From: Peter Zijlstra <peterz@infradead.org>
To: Stephen Rothwell <sfr@canb.auug.org.au>
Cc: Andrew Morton <akpm@linux-foundation.org>,
Thomas Gleixner <tglx@linutronix.de>, Ingo Molnar <mingo@elte.hu>,
"H. Peter Anvin" <hpa@zytor.com>,
Linux-Next Mailing List <linux-next@vger.kernel.org>,
Linux Kernel Mailing List <linux-kernel@vger.kernel.org>,
Nadav Amit <namit@vmware.com>,
Linus <torvalds@linux-foundation.org>
Subject: Re: linux-next: manual merge of the akpm-current tree with the tip tree
Date: Fri, 11 Aug 2017 11:34:49 +0200 [thread overview]
Message-ID: <20170811093449.w5wttpulmwfykjzm@hirez.programming.kicks-ass.net> (raw)
In-Reply-To: <20170811175326.36d546dc@canb.auug.org.au>
[-- Attachment #1: Type: text/plain, Size: 1108 bytes --]
On Fri, Aug 11, 2017 at 05:53:26PM +1000, Stephen Rothwell wrote:
> Hi all,
>
> Today's linux-next merge of the akpm-current tree got conflicts in:
>
> include/linux/mm_types.h
> mm/huge_memory.c
>
> between commit:
>
> 8b1b436dd1cc ("mm, locking: Rework {set,clear,mm}_tlb_flush_pending()")
>
> from the tip tree and commits:
>
> 16af97dc5a89 ("mm: migrate: prevent racy access to tlb_flush_pending")
> a9b802500ebb ("Revert "mm: numa: defer TLB flush for THP migration as long as possible"")
>
> from the akpm-current tree.
>
> The latter 2 are now in Linus' tree as well (but were not when I started
> the day).
>
> The only way forward I could see was to revert
>
> 8b1b436dd1cc ("mm, locking: Rework {set,clear,mm}_tlb_flush_pending()")
>
> and the three following commits
>
> ff7a5fb0f1d5 ("overlayfs, locking: Remove smp_mb__before_spinlock() usage")
> d89e588ca408 ("locking: Introduce smp_mb__after_spinlock()")
> a9668cd6ee28 ("locking: Remove smp_mb__before_spinlock()")
>
> before merging the akpm-current tree again.
Here's two patches that apply on top of tip.
[-- Attachment #2: nadav_amit-mm-migrate__prevent_racy_access_to_tlb_flush_pending.patch --]
[-- Type: text/x-diff, Size: 4923 bytes --]
Subject: mm: migrate: prevent racy access to tlb_flush_pending
From: Nadav Amit <nadav.amit@gmail.com>
Date: Tue, 1 Aug 2017 17:08:12 -0700
Setting and clearing mm->tlb_flush_pending can be performed by multiple
threads, since mmap_sem may only be acquired for read in
task_numa_work().

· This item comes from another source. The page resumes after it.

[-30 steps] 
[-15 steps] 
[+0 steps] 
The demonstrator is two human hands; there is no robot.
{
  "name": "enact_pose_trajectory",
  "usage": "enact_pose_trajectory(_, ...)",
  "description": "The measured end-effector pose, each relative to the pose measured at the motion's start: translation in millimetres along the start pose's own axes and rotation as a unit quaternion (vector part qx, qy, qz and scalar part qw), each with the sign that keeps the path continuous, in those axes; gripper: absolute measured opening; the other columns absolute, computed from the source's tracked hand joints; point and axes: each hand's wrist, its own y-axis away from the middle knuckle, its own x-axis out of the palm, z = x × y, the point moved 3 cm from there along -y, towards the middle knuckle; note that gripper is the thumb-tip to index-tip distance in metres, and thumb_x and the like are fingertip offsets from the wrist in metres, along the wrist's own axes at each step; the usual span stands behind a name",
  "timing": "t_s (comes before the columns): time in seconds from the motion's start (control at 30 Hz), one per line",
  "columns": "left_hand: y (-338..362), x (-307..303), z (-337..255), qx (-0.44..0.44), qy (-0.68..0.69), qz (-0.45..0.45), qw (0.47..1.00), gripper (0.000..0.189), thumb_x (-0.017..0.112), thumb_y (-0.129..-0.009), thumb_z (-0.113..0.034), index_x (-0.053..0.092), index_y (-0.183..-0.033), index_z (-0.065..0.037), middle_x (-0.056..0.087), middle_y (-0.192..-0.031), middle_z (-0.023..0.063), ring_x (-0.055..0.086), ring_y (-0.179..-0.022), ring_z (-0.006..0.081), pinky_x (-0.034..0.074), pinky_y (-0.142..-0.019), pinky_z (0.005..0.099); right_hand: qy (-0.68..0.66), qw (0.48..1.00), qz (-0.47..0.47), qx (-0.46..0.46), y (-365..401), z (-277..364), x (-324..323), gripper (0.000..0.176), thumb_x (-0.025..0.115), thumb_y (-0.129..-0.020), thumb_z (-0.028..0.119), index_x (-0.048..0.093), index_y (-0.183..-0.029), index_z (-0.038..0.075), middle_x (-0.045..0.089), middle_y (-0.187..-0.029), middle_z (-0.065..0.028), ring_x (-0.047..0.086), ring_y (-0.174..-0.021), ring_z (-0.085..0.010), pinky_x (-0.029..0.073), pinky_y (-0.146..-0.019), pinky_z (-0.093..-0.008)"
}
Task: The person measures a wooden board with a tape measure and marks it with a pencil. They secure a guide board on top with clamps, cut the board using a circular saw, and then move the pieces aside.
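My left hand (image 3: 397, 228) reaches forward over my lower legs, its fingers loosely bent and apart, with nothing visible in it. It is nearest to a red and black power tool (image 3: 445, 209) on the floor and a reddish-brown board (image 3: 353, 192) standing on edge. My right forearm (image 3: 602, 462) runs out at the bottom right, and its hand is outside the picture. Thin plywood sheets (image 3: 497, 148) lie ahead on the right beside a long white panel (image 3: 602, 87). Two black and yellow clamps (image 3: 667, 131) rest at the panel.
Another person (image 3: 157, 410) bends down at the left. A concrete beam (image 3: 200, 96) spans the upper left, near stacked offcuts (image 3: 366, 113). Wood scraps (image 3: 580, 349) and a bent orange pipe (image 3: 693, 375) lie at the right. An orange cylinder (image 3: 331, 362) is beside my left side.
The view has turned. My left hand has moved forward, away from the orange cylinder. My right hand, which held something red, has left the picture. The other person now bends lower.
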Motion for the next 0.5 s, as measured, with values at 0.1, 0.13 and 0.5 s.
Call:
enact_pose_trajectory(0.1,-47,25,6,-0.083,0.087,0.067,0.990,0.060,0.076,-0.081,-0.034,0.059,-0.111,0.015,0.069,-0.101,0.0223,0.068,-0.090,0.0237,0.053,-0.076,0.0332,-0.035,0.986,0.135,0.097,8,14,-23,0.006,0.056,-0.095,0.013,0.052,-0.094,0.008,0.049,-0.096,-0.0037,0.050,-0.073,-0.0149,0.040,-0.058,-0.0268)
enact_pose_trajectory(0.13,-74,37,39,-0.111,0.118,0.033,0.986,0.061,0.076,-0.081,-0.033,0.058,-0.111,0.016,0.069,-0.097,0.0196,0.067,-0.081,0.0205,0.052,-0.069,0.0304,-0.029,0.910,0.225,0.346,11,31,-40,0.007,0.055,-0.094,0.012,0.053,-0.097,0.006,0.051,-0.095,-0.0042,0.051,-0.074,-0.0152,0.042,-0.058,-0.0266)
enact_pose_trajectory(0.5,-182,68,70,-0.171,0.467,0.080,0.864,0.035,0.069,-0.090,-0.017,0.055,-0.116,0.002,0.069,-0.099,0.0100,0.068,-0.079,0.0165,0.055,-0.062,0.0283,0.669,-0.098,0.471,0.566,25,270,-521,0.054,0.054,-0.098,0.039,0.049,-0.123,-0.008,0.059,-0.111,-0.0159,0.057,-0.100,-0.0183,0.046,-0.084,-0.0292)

If this happens, tlb_flush_pending might be cleared
while one of the threads still changes PTEs and batches TLB flushes.
This can lead to the same race between migration and
change_protection_range() that led to the introduction of
tlb_flush_pending. The result of this race was data corruption, which
means that this patch also addresses a theoretically possible data
corruption.
An actual data corruption was not observed, yet the race was
was confirmed by adding assertion to check tlb_flush_pending is not set
by two threads, adding artificial latency in change_protection_range()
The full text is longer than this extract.